The present invention prevents tumor progression, which occurs after response to therapy. Over time, the ceramides that are induced by chemotherapy or radiation therapy are converted to SIP through the actions of SK. Then the excess of SIP over ceramide in the tumor, which was in effect before treatment, is restored, resulting in loss of response, as is typically seen after a short period of time in GBM and other solid tumors. Loss of response to ceramide-inducing agents has been seen in patients who tumors express high levels of SK. For example, patients with estrogen receptor-positive breast carcinoma treated with tamoxifen, an agent which decreases acid ceramidase, had shorter recurrence times if their cancers had higher SK levels [87, 138]. Likewise, patients with head and neck carcinoma with high levels of SK had a much shorter time to progression after radiation therapy [153]. An SK inhibitor might prevent the ceramide from being later converted to SIP, reducing the chance of loss of response. Indeed, one of the reasons that patients with chronic myelogenous leukemia (CML) treated with tyrosine kinase inhibitors (TKIs) have a much lower recurrence rate than do patients with solid tumors or CML patients treated with chemotherapy or interferon, may be because TKIs not only increase ceramide by stimulating ceramide synthase, but also inhibit SK [65, 154-156]. In view of the near-universal tendency of GBM to recur, long-term maintenance therapy with an SK inhibitor may be needed to prevent relapse and progression of disease.
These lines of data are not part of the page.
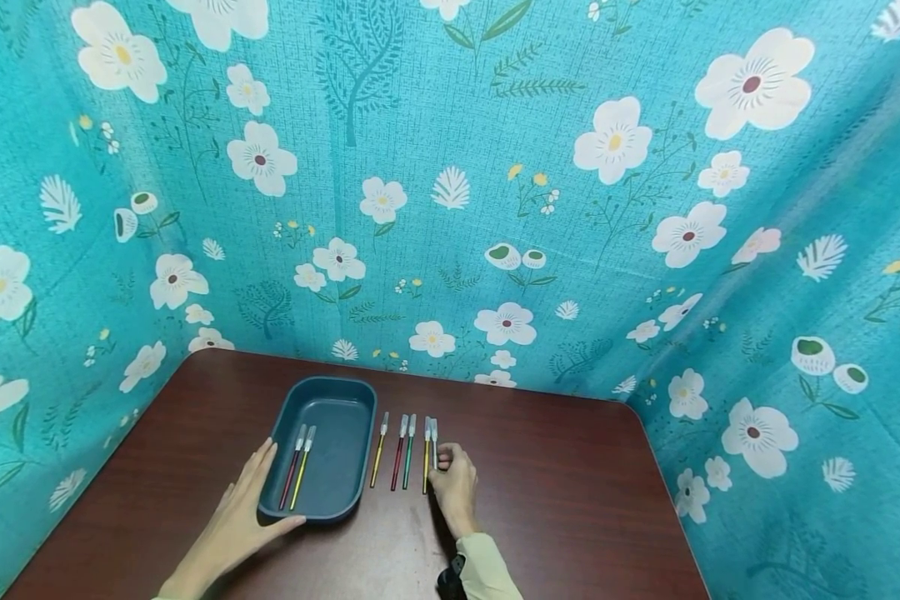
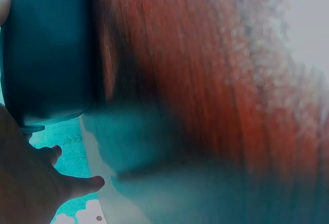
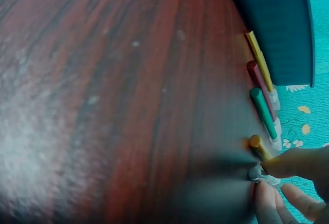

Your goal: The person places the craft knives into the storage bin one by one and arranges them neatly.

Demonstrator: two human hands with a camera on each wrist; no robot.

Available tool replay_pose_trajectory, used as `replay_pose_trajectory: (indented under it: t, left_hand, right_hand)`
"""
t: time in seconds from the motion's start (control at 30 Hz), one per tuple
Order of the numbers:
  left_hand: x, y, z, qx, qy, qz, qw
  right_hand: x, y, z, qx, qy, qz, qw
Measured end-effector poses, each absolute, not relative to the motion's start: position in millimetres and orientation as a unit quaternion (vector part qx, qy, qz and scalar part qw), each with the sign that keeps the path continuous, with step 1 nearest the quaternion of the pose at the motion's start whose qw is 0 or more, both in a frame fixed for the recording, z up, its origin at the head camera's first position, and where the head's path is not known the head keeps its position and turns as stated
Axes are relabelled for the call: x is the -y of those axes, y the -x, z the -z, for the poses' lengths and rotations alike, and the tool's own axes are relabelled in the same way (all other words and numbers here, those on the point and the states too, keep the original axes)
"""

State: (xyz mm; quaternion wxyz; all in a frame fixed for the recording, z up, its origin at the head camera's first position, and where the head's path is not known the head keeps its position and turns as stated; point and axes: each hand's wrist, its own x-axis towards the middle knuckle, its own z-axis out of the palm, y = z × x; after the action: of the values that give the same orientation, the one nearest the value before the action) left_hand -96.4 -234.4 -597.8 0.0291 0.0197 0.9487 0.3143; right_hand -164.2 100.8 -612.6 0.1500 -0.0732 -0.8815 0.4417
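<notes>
My left hand (image 1: pixel 232 521) spreads around the near left corner of a dark blue-grey tray (image 1: pixel 369 450), fingers along its left side and thumb at the front rim. Inside the tray lie a red craft knife (image 1: pixel 291 475) and a yellow craft knife (image 1: pixel 300 477), both with clear caps. My right hand (image 1: pixel 457 492) pinches a silver craft knife (image 3: pixel 254 173) between thumb and fingers, at the right end of a row on the table. Close beside it lies a yellow craft knife (image 3: pixel 257 143), its far part hidden by the thumb in the right wrist view.
Between tray and right hand lie a yellow (image 1: pixel 377 458), a red (image 1: pixel 398 458) and a green craft knife (image 1: pixel 408 458), roughly parallel, caps away from me. The dark brown table (image 1: pixel 570 500) is bounded by a turquoise floral curtain (image 1: pixel 450 208) behind and at both sides.
</notes>
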Motion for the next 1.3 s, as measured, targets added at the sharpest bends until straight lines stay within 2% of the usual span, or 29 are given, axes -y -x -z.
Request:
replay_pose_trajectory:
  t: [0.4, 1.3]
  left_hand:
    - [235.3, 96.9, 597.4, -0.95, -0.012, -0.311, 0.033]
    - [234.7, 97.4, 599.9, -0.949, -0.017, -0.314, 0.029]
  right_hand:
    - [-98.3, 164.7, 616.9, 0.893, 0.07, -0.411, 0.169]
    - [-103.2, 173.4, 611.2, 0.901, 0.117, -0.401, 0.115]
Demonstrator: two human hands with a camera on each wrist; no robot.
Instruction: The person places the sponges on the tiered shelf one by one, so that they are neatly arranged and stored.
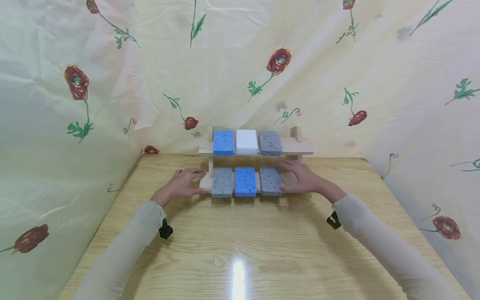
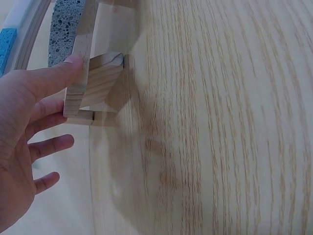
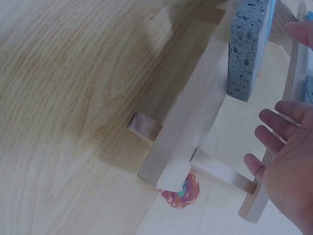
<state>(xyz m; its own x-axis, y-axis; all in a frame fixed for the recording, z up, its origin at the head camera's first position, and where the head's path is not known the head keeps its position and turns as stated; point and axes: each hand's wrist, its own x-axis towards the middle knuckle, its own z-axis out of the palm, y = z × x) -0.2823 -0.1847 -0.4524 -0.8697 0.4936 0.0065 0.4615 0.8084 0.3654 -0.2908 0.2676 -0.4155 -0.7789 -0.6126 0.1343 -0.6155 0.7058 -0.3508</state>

Glioblastoma pre-clinical study.
Glioblastoma Multiforme (GBM), the most common adult primary brain tumor, has poor prognosis with <3% survival after 5 years of diagnosis. Currently, treatment combines chemotherapy, temozolomide (TMZ), radiotherapy and resectional surgery. TMZ is an alkylating agent that induces apoptosis through DNA strand breaks and is considered as the first-line chemotherapeutic agent for GBM. Despite its use, GBM patients commonly exhibit resistance to TMZ treatment, and recurrence following treatment. Chemoresi stance include mismatch repair of genes, cell cycle alterations, expression of ATP-dependent drug efflux pumps, epidermal growth factor receptor, intercellular communication through gap junction with activation of EGFR1 that activates AP-1 to increase Cx43 transcription which expression is regulated at the level of transcription in the chemoresistant GBM cells, and decrease of tumor intracellular ceramide with associated increased sphingosine lphosphate.
The study is conducted in xenotransplanted human brain tumors in nude mice is to replicate the clinical situation as closely as possible in order to determine whether Liposomal curcumin and lomustine as second-line therapy followed by maintenance therapy with liposomal curcumin/gilenya (fingolomod) would extend tumor regression compared to treatment with liposomal curcumin/lomustine and no maintenance therapy.
Animals - nude mice maintained under standard conditions of light /darkness, food, age, gender (males). Drugs- temozolamide, lomustine, liposomal curcumin, gilenya. Tumor Cell lines-chemoresistance can be established with 200 μΜ TMZ for 72 h which increases Cx43 expression in U87 or T98G cells.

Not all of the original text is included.